I am working on a new manuscript, having sent the final, final version of Slight Faith off to its next stop: publication on May 1st. I’ve already found a word I feel I *must* change, and I really want to stop that craziness and move on to the next thing.
At my job, the next thing is surprising. I had a horrible past year at work, as things were changing so much politically and on so many levels. Not to belabor details, but I have worked for decades as a nurse practitioner, and for the past six years I’ve been following chronic pain patients in a large rural family medicine clinic. If you’re following me here, you’re thinking “yeah, that’s about opioids, heroin, overdoses” but it’s also about misplaced blame for the “opioid epidemic” aimed at low hanging fruit (in this case, me).
I will stop here to say simply that I have moved on and it feels good. I am no longer seeing chronic pain patients, but, thanks be, I do still have a job– probably the least stressful one I’ve ever had in my work-life. These days, I spend one day visiting hospice patients, and 3 days in the clinic seeing walk-in patients, and counseling patients on behavioral change, be it for weight loss, smoking cessation, reducing alcohol use, and so forth. It feels doable. I hope to work two more years, and then retire.

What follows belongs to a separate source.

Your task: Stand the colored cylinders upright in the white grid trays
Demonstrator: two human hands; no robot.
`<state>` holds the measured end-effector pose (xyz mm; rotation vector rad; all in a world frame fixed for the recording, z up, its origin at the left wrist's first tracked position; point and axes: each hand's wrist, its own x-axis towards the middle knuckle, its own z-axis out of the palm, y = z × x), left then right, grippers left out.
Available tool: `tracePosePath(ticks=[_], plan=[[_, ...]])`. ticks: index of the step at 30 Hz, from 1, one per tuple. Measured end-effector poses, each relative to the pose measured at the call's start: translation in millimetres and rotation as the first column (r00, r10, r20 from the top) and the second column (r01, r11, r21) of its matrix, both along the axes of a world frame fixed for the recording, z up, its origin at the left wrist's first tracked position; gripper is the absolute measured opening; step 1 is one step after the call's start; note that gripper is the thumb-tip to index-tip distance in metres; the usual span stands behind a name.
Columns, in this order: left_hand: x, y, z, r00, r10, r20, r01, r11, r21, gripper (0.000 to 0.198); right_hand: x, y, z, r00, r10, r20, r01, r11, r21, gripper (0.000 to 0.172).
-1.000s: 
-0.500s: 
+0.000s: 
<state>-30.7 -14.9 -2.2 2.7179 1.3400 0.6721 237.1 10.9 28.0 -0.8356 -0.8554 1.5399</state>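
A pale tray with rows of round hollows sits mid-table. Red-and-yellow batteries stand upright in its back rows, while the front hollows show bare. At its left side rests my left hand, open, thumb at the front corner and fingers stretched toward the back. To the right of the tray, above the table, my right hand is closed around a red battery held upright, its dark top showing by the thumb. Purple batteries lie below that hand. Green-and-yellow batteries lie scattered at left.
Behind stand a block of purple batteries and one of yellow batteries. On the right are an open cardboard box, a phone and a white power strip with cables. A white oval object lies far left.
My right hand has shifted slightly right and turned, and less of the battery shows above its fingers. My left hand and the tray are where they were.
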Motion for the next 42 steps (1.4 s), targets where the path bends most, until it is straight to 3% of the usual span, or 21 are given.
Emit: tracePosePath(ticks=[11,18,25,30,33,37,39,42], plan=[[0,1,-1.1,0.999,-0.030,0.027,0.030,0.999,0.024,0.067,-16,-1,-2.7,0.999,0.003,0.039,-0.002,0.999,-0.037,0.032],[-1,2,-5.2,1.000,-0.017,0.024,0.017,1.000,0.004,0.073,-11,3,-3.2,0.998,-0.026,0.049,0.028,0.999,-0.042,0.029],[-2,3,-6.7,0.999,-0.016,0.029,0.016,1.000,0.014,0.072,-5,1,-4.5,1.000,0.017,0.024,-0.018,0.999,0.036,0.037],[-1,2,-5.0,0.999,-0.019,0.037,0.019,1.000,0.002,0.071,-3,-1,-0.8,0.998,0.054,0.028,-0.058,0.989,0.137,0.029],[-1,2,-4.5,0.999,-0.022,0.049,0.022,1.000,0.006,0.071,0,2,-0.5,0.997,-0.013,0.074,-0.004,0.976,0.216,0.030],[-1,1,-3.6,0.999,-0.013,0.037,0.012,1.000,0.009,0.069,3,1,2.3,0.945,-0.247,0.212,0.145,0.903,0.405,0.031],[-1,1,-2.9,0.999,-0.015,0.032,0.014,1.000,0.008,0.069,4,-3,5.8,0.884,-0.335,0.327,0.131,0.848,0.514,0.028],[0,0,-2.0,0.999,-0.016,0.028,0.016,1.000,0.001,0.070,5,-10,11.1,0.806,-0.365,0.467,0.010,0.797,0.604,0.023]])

Like many poets (and people generally) when I’m under a great deal of stress, I function pretty well, but the stress shows up in dreams, and when I’m able to honor it, through poems. My new manuscript is a departure for me, it is more intimate and risky. It’s full of pain, but also hope. May we all survive this year.
In the crush of regret subject and object
exchange garments. Time is a notion too
liminal to survive. If you’re willing to amend,
there may be hope. For a moment, the stricken
sparrow’s shivering heart still beats. It’s time
to loosen the strangling cord that binds us so
painfully to one another and consider freedom.